Ninguna guerra es justa ni justificada. Pero además, ninguna guerra merece ser ignorada.
Nuestros soldados son tomados prisioneros, desaparecen, ya no se sabe de ellos. Nuestras mujeres del ejército, valientes combatientes, que son un ejemplo para el mundo, son capturadas, torturadas, violadas, sus cuerpos mancillados, destrozados, mutilados. Y los autores de tales aberraciones difunden en redes su salvaje accionar, con total impunidad, cual trofeo que en realidad es aberrante vergüenza y muestra cabal de lo que son.

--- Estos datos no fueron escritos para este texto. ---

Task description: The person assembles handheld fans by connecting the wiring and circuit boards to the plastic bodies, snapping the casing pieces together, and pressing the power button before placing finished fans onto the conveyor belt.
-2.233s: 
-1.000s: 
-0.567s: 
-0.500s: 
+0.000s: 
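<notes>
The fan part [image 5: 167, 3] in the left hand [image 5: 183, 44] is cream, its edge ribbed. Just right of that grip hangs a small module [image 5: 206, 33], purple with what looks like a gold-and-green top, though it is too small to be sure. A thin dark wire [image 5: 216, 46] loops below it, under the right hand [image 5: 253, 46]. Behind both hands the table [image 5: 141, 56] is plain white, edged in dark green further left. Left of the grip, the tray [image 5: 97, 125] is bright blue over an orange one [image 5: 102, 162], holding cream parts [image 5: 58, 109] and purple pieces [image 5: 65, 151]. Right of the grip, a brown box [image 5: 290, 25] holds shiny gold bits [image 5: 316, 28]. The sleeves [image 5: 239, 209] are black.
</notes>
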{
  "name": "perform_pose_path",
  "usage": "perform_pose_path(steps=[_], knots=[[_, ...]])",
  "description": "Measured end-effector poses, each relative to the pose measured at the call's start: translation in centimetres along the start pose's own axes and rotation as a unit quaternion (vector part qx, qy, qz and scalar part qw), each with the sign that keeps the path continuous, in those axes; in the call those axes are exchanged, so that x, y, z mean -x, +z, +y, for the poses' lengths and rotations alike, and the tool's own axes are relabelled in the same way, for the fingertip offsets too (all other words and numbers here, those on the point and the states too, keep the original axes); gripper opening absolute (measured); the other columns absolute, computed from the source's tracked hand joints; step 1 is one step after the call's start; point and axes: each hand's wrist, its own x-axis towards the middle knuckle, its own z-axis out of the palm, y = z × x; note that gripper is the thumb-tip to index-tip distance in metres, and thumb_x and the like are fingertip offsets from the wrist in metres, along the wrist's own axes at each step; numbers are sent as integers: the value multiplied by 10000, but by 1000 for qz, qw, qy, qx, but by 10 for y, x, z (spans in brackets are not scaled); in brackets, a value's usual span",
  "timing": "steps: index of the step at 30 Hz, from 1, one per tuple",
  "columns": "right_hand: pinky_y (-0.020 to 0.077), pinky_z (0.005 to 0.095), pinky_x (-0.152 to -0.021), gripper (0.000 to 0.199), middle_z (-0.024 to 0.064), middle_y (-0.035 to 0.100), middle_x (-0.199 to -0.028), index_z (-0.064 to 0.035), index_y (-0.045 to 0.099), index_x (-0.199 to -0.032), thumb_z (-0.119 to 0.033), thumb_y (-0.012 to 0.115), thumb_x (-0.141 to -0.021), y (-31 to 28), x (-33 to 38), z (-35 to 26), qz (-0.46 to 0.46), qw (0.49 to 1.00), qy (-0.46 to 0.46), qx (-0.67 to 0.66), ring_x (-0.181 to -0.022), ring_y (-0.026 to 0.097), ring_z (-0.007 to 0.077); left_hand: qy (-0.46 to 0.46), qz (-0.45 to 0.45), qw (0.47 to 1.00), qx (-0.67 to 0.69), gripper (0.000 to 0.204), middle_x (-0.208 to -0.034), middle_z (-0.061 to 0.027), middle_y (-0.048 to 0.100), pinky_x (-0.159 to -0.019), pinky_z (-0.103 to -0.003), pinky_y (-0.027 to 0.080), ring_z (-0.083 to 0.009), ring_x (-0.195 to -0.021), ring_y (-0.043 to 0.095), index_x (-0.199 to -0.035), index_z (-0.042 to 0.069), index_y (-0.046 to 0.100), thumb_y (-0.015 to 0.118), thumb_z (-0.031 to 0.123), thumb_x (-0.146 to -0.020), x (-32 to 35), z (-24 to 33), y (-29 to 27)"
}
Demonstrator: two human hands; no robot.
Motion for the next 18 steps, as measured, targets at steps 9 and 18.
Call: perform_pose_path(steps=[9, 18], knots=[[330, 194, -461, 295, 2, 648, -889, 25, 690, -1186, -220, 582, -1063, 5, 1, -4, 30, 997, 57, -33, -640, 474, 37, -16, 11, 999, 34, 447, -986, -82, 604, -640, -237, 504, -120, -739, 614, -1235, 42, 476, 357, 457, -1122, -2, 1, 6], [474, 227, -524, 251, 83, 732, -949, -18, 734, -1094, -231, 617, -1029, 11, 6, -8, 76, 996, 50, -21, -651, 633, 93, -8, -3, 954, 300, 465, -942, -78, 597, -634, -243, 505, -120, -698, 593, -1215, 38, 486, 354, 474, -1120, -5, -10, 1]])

¿Cuánto más espera “el mundo civilizado”, que prefiere ser cómplice y aliado del bárbaro asesino antes que resguardar con un poco de decoro a un pueblo que siempre bregó por la paz y la libertad, a este pueblo armenio que cuenta con cinco mil años de civilización?
Días pasados el presidente de Turquía, Recep Tayyip Erdogan, amenazó a Grecia, diciendo que no olvidaran a Esmirna, lanzandola posibilidad de que podían llegar a sus tierras una noche en forma repentina. “El precio que pagarás será muy alto, muy alto”, bramó impunemente el mandatario.
Ahora el ministro turco del Parlamento, Mustafá Destici, utilizó la misma táctica con los armenios. En su amenaza a la República de Armenia dijo: “Te recuerdo una vez más que la nación turca tiene el poder de borrar Armenia de la historia y la geografía”, en alusión al Genocidio Armenio de 1915-23, demostrando que no han cambiado.
Literalmente, es la continuidad del antiguo y siempre vigente plan panturquista, que ejecutó la masacre de armenios, griegos, asirios, y demás minorías desde hace más de un siglo en esas tierras que hoy ocupa Turquía.
Y aunque mi tono no es amenazante ni mucho menos, con total humildad sólo quiero mencionarle a Europa que no olvide cómo fue que cayó Constantinopla, el antiguo faro de cultura y civilización de Asia Menor, bastión del Imperio Bizantino. Y que al sucumbir tétricamente ante la barbarie turco-otomana en el año 1453 abrió las puertas del infierno al mundo occidental. También en ese entonces los países civilizados, laEuropa misma, hicieron oídos sordos, miraron hacia otro lado, pues estaban convencidos de que los gritos desesperados de auxilio que la milenaria ciudad les enviaba eran meras exageraciones. Y aquella indiferencia de Europa provocó que la destrucción y la barbarie irrumpieran en aquel entonces a Occidente y paralizara sus fuerzas.
Hoy la historia se repite. El egoísmo y la actitud negligente de innumerables Estados impiden ver el verdadero peligro. Y vemos cómo en los encuentros internacionales sus dirigentes confraternizan, se abrazan, sonríen y ríen embelesados ante estos lobos vestidos de corderos.
Las campanas suenan por todos. Nadie debe olvidarlo. Antes de que sea tarde.